Territory held by Israel: before the Six-Day War and after the Six-Day War
The talks ranged over a number of issues, including the future of Israeli settlements and airbases in the Sinai Peninsula, but it was Gaza and the West Bank that continued to pose the most difficulty. Specifically, the delegations were divided over the applicability of United Nations Security Council Resolution 242 to a long-term agreement in the territories, as well as the status of Israel’s settlements during projected negotiations on Palestinian autonomy that would follow a peace treaty. In the end, while the Summit did not produce a formal peace agreement, it successfully produced the basis for an Egyptian-Israeli peace, in the form of two Framework
documents, which laid out the principles of a bilateral peace agreement as well as a formula for Palestinian self-government in Gaza and the West Bank.
Camp David Accords
While the conclusion of the Camp David Accords represented significant progress, the process of translating the Framework documents into a formal peace treaty proved daunting. As with the Summit, Carter’s hopes for rapid progress were high, and the President hoped that a treaty text would be concluded in a matter of days. However, the controversy that developed between the Carter administration and the Begin government over the duration of an agreed freeze in the construction of Israeli settlements was quickly followed by the administration’s failure to win support from Jordan or Saudi Arabia for the Accords.

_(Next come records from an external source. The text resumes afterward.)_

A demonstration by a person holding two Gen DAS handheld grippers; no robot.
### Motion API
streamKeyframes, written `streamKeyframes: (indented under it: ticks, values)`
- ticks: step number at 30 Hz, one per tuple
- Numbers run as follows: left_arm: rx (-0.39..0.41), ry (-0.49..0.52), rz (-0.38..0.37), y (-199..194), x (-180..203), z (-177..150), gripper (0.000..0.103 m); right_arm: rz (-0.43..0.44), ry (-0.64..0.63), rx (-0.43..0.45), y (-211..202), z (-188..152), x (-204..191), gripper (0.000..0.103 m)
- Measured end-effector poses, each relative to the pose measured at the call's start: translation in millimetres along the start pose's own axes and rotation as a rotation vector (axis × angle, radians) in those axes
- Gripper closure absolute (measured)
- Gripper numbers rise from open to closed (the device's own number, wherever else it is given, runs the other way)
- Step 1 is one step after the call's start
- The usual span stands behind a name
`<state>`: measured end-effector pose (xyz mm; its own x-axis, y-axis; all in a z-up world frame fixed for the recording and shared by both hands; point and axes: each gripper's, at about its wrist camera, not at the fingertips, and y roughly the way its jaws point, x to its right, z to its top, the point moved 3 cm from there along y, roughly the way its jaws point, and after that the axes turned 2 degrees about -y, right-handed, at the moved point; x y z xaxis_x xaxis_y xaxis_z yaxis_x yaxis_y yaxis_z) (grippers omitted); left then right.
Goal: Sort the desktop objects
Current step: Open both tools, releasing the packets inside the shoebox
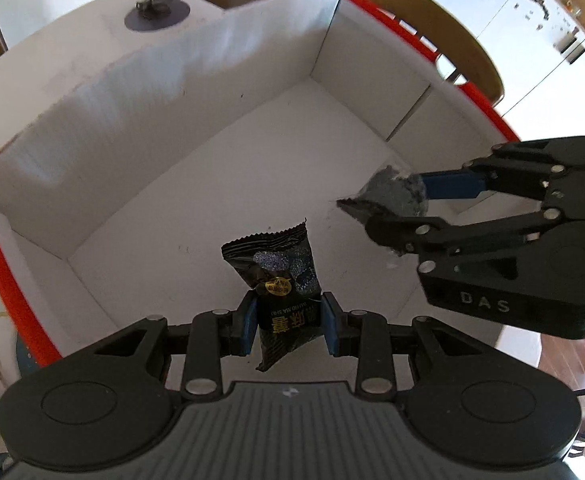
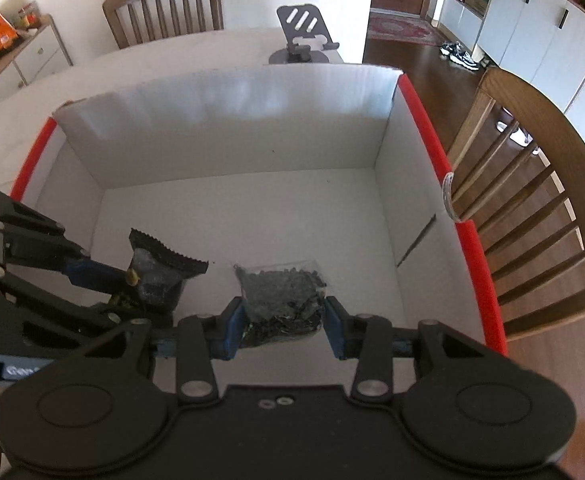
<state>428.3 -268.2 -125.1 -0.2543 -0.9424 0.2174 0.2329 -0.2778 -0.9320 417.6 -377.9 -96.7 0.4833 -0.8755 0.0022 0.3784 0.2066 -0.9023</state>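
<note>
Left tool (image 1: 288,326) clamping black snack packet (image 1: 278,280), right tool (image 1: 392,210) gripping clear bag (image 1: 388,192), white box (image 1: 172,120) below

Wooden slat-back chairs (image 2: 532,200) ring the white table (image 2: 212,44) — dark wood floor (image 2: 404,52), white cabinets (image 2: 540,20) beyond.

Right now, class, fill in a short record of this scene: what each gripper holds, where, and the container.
left gripper: jaws shut on black snack packet
right gripper: jaws shut on clear bag of dark bits
position: both above the box floor
container: white box, red-edged, nothing lying in the visible part
behind box: phone stand
</note>
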Motion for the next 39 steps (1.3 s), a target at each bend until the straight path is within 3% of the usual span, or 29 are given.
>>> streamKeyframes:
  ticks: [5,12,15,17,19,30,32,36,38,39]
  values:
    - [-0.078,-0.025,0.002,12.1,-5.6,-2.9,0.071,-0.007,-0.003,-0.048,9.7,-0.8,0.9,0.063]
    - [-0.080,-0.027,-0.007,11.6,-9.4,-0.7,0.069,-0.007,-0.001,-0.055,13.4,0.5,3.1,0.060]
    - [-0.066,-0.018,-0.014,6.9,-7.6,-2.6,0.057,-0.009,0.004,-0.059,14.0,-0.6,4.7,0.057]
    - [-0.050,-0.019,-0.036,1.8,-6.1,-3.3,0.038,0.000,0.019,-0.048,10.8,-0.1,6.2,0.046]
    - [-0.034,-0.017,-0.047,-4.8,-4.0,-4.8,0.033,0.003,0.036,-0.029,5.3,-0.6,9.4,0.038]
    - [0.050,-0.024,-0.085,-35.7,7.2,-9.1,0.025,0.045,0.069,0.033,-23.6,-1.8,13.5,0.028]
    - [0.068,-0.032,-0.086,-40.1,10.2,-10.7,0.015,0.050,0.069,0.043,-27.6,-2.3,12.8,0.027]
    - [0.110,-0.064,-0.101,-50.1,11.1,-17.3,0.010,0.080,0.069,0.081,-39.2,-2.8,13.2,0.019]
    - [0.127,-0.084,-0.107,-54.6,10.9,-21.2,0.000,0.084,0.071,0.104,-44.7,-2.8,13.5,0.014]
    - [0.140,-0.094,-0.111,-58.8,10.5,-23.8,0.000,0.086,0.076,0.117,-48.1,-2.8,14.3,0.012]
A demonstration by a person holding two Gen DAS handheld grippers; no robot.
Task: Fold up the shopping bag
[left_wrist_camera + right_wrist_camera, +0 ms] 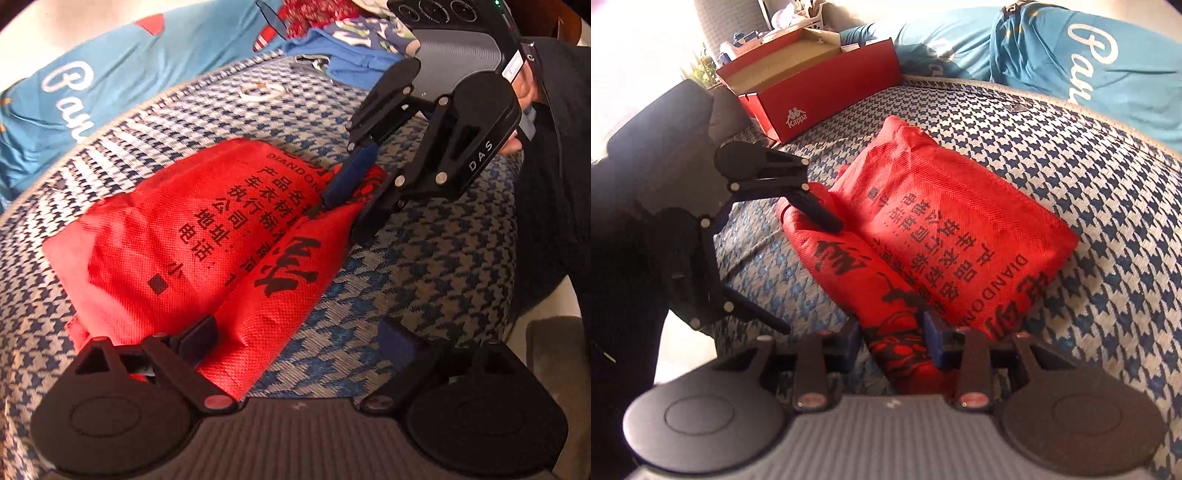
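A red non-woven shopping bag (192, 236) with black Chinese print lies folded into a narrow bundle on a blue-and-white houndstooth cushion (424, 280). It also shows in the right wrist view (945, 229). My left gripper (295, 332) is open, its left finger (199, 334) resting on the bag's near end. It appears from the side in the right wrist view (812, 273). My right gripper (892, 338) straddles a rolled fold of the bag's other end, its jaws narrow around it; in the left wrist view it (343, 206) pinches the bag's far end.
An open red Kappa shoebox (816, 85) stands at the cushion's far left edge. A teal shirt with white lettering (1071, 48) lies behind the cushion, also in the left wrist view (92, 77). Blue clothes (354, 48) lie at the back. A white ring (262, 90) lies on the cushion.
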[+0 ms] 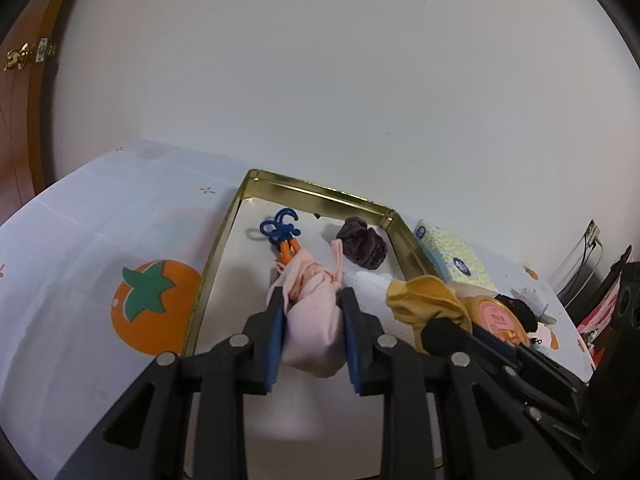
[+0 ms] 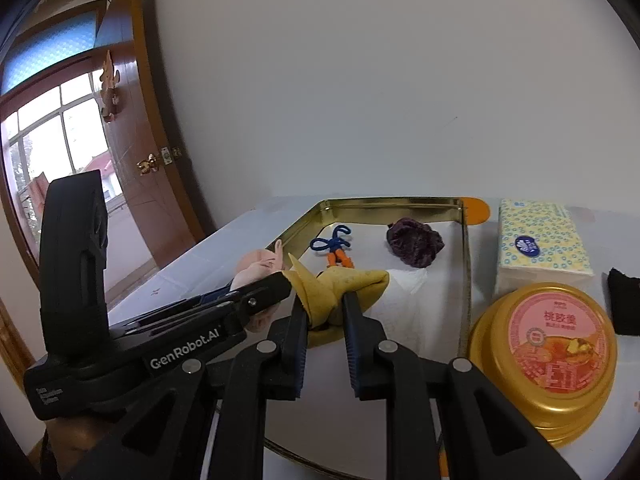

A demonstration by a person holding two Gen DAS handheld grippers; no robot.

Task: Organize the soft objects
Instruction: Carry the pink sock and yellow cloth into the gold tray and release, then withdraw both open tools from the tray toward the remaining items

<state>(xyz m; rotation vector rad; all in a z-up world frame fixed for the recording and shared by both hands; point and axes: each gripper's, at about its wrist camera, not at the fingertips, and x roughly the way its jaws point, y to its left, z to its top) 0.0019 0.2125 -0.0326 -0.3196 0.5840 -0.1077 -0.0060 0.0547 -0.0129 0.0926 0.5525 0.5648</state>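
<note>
My left gripper is shut on a pale pink cloth bundle, held over the near part of a gold tin tray. My right gripper is shut on a mustard-yellow cloth, also above the tray; in the left wrist view that yellow cloth hangs at the tray's right edge. Inside the tray lie a dark purple scrunchie and a blue-and-orange cord loop. The pink bundle shows left of my right gripper.
A yellow-patterned tissue pack and a gold round tin with a pink label stand right of the tray. A black item lies further right. The tablecloth has an orange fruit print. A white wall is behind.
</note>
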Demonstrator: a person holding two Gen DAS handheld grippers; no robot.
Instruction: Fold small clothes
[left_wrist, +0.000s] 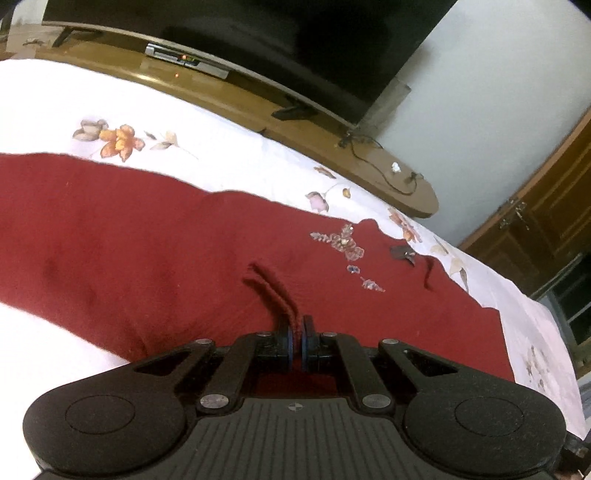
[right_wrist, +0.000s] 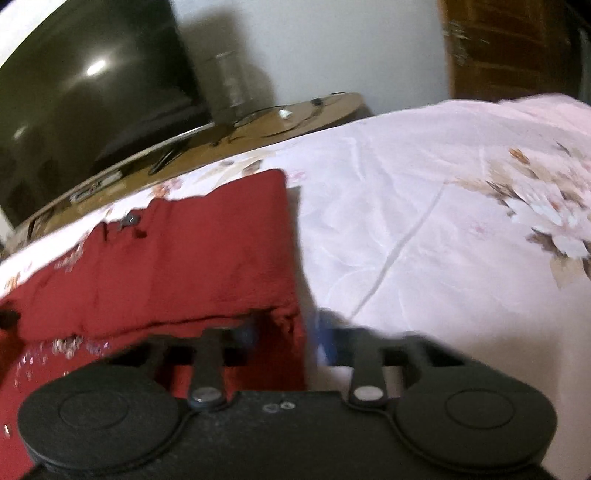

Beginning in October 1978, a series of talks in Washington broke down as a result of Israeli concerns over the timing of their withdrawal and Egyptian reservations regarding the impact of a peace treaty on its obligations to other Arab states. Other regional developments, especially the Iranian Revolution, distracted U.S. policymakers and raised Israeli concerns about its oil supply, resulting in an impasse during the winter of 1978–1979.
Egyptian-Israeli Peace Treaty
After Prime Minister Begin’s visit to the White House in early March 1979 failed to break the stalemate, Carter traveled to Israel on 10 March 1979. Having previously secured President Sadat’s consent to negotiate on behalf of Egypt, the President Carter engaged in three days of intensive talks with the Israelis. As a result of a series of compromises, notably a U.S. guarantee of Israel’s oil supply, omitting references to a special role
for Egypt in Gaza, and Israeli agreement to make a number of unilateral gestures to the Palestinians, the U.S. and Israeli delegations agreed to a treaty text on 13 March 1979. President Sadat quickly assented to the agreement and the Egyptian-Israeli Peace Treaty was formally signed on 26 March 1979.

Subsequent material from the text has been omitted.